### About this task
All entries below are to be set down again, identical to the source.

** Opening Data records block **

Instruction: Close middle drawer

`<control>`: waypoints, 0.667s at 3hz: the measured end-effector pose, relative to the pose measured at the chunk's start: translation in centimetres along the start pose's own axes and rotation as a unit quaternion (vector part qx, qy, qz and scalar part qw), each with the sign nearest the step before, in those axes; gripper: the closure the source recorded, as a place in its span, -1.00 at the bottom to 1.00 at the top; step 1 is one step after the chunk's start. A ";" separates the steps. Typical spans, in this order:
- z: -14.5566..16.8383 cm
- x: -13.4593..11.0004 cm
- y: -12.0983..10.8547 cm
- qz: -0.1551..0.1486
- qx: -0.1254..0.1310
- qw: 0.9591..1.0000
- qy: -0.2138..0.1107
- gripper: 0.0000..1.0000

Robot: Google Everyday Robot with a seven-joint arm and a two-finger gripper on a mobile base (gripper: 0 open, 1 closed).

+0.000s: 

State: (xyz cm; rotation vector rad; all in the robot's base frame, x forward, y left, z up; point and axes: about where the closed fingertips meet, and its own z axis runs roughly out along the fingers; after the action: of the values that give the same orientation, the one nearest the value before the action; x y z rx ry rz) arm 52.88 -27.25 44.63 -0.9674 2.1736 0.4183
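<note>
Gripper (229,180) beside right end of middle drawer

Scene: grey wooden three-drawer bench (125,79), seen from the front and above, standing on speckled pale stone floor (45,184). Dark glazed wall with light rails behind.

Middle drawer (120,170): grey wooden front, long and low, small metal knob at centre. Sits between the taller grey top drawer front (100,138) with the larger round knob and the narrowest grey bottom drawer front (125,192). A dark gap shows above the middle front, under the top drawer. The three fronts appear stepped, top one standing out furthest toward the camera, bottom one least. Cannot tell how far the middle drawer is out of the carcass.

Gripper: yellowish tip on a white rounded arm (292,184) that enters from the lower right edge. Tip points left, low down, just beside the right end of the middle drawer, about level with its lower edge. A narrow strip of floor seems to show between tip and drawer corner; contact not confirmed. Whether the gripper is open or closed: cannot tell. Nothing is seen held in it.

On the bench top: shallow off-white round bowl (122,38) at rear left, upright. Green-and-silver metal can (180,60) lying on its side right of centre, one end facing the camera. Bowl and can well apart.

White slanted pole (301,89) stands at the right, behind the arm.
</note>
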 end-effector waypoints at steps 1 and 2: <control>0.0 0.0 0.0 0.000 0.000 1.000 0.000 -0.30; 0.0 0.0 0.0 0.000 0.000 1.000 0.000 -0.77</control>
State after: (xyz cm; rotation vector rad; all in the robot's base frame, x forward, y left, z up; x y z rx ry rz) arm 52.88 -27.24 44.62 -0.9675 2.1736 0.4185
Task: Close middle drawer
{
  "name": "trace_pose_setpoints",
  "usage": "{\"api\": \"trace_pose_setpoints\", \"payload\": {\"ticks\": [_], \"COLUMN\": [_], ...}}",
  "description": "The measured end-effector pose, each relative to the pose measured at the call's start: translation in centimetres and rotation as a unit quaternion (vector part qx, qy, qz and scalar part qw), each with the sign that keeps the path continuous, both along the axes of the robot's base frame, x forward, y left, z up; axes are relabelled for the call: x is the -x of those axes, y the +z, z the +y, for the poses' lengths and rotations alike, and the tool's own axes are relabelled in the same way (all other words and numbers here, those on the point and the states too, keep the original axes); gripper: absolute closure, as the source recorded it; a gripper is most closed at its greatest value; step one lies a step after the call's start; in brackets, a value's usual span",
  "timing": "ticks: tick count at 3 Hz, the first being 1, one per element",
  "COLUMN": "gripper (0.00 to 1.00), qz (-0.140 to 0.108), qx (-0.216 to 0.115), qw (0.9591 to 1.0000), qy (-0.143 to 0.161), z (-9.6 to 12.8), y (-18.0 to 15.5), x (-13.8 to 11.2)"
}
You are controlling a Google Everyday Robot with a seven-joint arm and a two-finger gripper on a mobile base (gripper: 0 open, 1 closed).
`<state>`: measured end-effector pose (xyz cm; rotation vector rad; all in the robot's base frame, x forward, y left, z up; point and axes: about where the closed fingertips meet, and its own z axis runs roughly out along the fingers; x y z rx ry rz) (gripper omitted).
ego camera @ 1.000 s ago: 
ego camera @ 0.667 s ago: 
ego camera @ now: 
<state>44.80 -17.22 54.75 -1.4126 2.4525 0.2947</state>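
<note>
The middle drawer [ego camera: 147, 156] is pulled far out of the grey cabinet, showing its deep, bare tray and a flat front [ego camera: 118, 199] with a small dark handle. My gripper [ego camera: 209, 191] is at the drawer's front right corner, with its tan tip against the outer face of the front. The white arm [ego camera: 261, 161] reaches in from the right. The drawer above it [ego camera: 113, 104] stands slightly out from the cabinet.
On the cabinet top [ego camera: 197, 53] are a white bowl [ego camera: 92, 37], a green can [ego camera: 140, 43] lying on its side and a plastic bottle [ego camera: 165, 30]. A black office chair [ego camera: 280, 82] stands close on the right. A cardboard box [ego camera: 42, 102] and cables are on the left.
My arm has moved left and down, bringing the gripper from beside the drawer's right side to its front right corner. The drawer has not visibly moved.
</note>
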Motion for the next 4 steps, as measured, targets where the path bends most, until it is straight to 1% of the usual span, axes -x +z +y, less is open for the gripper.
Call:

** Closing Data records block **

### Completed task
Instruction: Close middle drawer

`<control>`: waypoints, 0.667s at 3hz: the measured end-effector pose, relative to the pose measured at the chunk's start: translation in centimetres along the start pose's own axes and rotation as a unit quaternion (vector part qx, qy, qz and scalar part qw), each with the sign nearest the step before, in those axes; gripper: the closure the source recorded, as a place in its span, -1.00 at the bottom to 1.00 at the top; step 1 is one step after the chunk's start. A ";" separates the steps. Typical spans, in this order:
- z: -14.5566..16.8383 cm
- x: -13.4593..11.0004 cm
- y: -12.0983..10.8547 cm
- qz: -0.1551..0.1486
- qx: -0.1254..0.1310
- qw: 0.9591..1.0000
- qy: -0.2138..0.1107
- gripper: 0.0000..1.0000

Robot: Google Everyday Robot with a seven-joint arm and a two-finger gripper on a mobile base (gripper: 0 open, 1 closed).

+0.000s: 

State: (xyz cm; rotation vector rad; all in the robot's base frame, x forward, y left, z up; point and axes: about where the closed fingertips meet, and its own z axis runs roughly out along the fingers; after the action: of the values that give the same orientation, the one nearest the value before the action; x y z rx ry rz) arm 52.88 -27.25 44.63 -0.9674 2.1736 0.4183
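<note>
Gripper (229,180) beside right end of middle drawer

Scene: grey wooden three-drawer bench (125,79), seen from the front and above, standing on speckled pale stone floor (45,184). Dark glazed wall with light rails behind.

Middle drawer (120,170): grey wooden front, long and low, small metal knob at centre. Sits between the taller grey top drawer front (100,138) with the larger round knob and the narrowest grey bottom drawer front (125,192). A dark gap shows above the middle front, under the top drawer. The three fronts appear stepped, top one standing out furthest toward the camera, bottom one least. Cannot tell how far the middle drawer is out of the carcass.

Gripper: yellowish tip on a white rounded arm (292,184) that enters from the lower right edge. Tip points left, low down, just beside the right end of the middle drawer, about level with its lower edge. A narrow strip of floor seems to show between tip and drawer corner; contact not confirmed. Whether the gripper is open or closed: cannot tell. Nothing is seen held in it.

On the bench top: shallow off-white round bowl (122,38) at rear left, upright. Green-and-silver metal can (180,60) lying on its side right of centre, one end facing the camera. Bowl and can well apart.

White slanted pole (301,89) stands at the right, behind the arm.
</note>
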 end-effector waypoints at steps 1 and 2: <control>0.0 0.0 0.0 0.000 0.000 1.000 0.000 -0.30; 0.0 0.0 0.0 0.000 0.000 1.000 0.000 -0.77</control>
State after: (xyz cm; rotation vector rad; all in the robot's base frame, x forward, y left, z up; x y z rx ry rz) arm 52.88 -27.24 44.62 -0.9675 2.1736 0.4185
Task: Close middle drawer
{
  "name": "trace_pose_setpoints",
  "usage": "{\"api\": \"trace_pose_setpoints\", \"payload\": {\"ticks\": [_], \"COLUMN\": [_], ...}}",
  "description": "The measured end-effector pose, each relative to the pose measured at the call's start: translation in centimetres and rotation as a unit quaternion (vector part qx, qy, qz and scalar part qw), each with the sign that keeps the path continuous, both along the axes of the robot's base frame, x forward, y left, z up; axes are relabelled for the call: x is the -x of those axes, y the +z, z the +y, for the poses' lengths and rotations alike, and the tool's own axes are relabelled in the same way (all other words and numbers here, those on the point and the states too, keep the original axes); gripper: absolute closure, as the source recorded it; a gripper is most closed at its greatest value; step one lies a step after the call's start; in brackets, a value's usual span",
  "timing": "ticks: tick count at 3 Hz, the first being 1, one per element",
  "COLUMN": "gripper (0.00 to 1.00), qz (-0.140 to 0.108), qx (-0.216 to 0.115), qw (0.9591 to 1.0000), qy (-0.143 to 0.161), z (-9.6 to 12.8), y (-18.0 to 15.5), x (-13.8 to 11.2)"
}
You are controlling a Google Everyday Robot with a seven-joint arm and a two-finger gripper on a mobile base (gripper: 0 open, 1 closed).
`<state>`: measured end-effector pose (xyz cm; rotation vector rad; all in the robot's base frame, x forward, y left, z up; point and axes: about where the closed fingertips meet, and its own z axis runs roughly out along the fingers; x y z rx ry rz) (gripper omitted).
ego camera @ 1.000 s ago: 
ego camera @ 0.667 s ago: 
ego camera @ now: 
<state>44.80 -17.22 54.75 -1.4126 2.4525 0.2947</state>
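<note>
The middle drawer [ego camera: 147, 156] is pulled far out of the grey cabinet, showing its deep, bare tray and a flat front [ego camera: 118, 199] with a small dark handle. My gripper [ego camera: 209, 191] is at the drawer's front right corner, with its tan tip against the outer face of the front. The white arm [ego camera: 261, 161] reaches in from the right. The drawer above it [ego camera: 113, 104] stands slightly out from the cabinet.
On the cabinet top [ego camera: 197, 53] are a white bowl [ego camera: 92, 37], a green can [ego camera: 140, 43] lying on its side and a plastic bottle [ego camera: 165, 30]. A black office chair [ego camera: 280, 82] stands close on the right. A cardboard box [ego camera: 42, 102] and cables are on the left.
My arm has moved left and down, bringing the gripper from beside the drawer's right side to its front right corner. The drawer has not visibly moved.
</note>
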Motion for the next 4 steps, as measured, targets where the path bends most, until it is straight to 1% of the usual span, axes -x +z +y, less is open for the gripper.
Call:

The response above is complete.